Actually, what you're talking about are the local ACOs, and not the humane society. 

The ASPCA is the governing body for the state SPCAs, and the ACOs fall under their jurisdiction, as well as the legislation concerning the county in which they work.

Depending on where you live, the only things that _legally_ have to be provided are food and water. Shelter doesn't even have to be provided in some places.

Hay _is_ considered food, regardless of whether or not you think it's edible. Some people never feed grain, and I only feed a smidge of it. Healthy horses who are getting good quality hay and plenty of it, rarely need grain. So on that point, as long as the horses are getting hay and water, they _are_ being fed.

You need to know your state and county laws before you continually harass the ACOs about 'doing something'. If the letter of the law is being maintained by the horse owner, the ACO's hands are legally tied.

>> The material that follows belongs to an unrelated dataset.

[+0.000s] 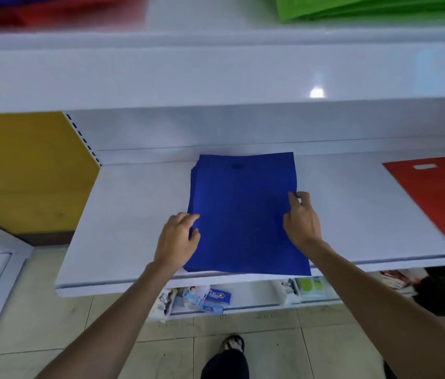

So the first thing _you_ need to do, is research your local laws concerning the care and welfare of animals.

It's nice to be passionate about something, but you need to educate yourself before you can successfully fight the powers that be. I know how frustrating it is, because I'm going through the same thing where I live.


----------



## xAddictionx (Oct 30, 2009)

I don't know if you know this but the sheriff's/ police department have to go and intervene before the humane society can. Everyone thinks that the humane society can just go in and do whatever they want, but they can't. 
My mom is the manager of a humane society here, and there have been numerous calls on a small farm that has two horses- there are people calling everyday about them (we drive by this on the way home so we know what the horses look like.. they aren't even in bad shape but the barn that they have is old and not in very good shape so people automatically call and say that their horses are being abused.) we tell EVERYONE who calls about them that they must call the sheriffs department first and get them to check it out.. 
So if you think that they humane society is blowing people off, then you should know that they can't deal with it until something is done. They do not have the rights to do anything about it until the police get involved. If you have a humane law officer that works in your county, try and get in contact with them- or call the sheriff's department until you get them to go out.. 
I know you're just trying to help the horses, but having multiple people call the humane society is just going to annoy them as they probably have hundreds of other animals that they can help.


----------



## themacpack (Jul 16, 2009)

Speed Racer said:


> Actually, what you're talking about are the local ACOs, and not the humane society.
> 
> The ASPCA is the governing body for the state SPCAs, and the ACOs fall under their jurisdiction, as well as the legislation concerning the county in which they work.
> 
> ...


An excellent post, SR!


----------